Copy the listing below line for line, from its opening line to the one with "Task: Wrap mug", both included; stop there.
-------- Input data
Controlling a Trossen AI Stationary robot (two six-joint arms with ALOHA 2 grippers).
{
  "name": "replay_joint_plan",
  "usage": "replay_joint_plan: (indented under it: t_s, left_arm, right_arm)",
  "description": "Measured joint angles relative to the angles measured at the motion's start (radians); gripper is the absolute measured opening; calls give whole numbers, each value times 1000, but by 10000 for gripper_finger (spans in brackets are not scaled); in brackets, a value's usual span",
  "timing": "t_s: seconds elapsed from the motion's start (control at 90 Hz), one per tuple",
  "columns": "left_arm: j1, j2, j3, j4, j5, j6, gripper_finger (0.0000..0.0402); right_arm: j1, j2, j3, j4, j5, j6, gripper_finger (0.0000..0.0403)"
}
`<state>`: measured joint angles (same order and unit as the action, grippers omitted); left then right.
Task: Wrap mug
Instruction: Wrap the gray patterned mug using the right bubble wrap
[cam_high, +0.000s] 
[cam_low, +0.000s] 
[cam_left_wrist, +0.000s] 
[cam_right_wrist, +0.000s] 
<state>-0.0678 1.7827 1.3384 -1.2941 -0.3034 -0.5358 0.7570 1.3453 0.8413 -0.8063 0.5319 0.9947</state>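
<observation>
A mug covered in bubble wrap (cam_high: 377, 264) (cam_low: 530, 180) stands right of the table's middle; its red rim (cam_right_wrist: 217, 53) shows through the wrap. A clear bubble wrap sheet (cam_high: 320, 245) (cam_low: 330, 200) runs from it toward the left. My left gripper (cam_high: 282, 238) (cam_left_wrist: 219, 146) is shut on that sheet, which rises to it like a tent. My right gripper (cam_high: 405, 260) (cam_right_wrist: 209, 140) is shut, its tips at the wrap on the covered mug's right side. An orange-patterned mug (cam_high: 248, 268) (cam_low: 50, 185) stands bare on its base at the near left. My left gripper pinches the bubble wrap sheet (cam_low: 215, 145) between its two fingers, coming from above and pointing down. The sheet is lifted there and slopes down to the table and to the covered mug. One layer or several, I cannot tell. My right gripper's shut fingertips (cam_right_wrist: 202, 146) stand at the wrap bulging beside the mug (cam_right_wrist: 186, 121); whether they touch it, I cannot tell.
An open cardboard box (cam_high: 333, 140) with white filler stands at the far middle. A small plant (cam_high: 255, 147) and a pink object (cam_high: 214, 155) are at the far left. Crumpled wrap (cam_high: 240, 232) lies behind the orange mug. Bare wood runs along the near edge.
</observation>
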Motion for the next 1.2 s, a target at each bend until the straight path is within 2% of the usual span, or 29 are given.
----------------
| Problem solution |
Controlling a Trossen AI Stationary robot (two six-joint arms with ALOHA 2 grippers).
{
  "name": "replay_joint_plan",
  "usage": "replay_joint_plan: (indented under it: t_s, left_arm, right_arm)",
  "description": "Measured joint angles relative to the angles measured at the motion's start (radians); gripper is the absolute measured opening; calls give whole numbers, each value times 1000, but by 10000 for gripper_finger (spans in brackets are not scaled); in brackets, a value's usual span",
  "timing": "t_s: seconds elapsed from the motion's start (control at 90 Hz), one per tuple",
  "columns": "left_arm: j1, j2, j3, j4, j5, j6, gripper_finger (0.0000..0.0402); right_arm: j1, j2, j3, j4, j5, j6, gripper_finger (0.0000..0.0403)"
}
`<state>`: measured joint angles (same order and unit as the action, grippers omitted); left then right.
Task: Wrap mug

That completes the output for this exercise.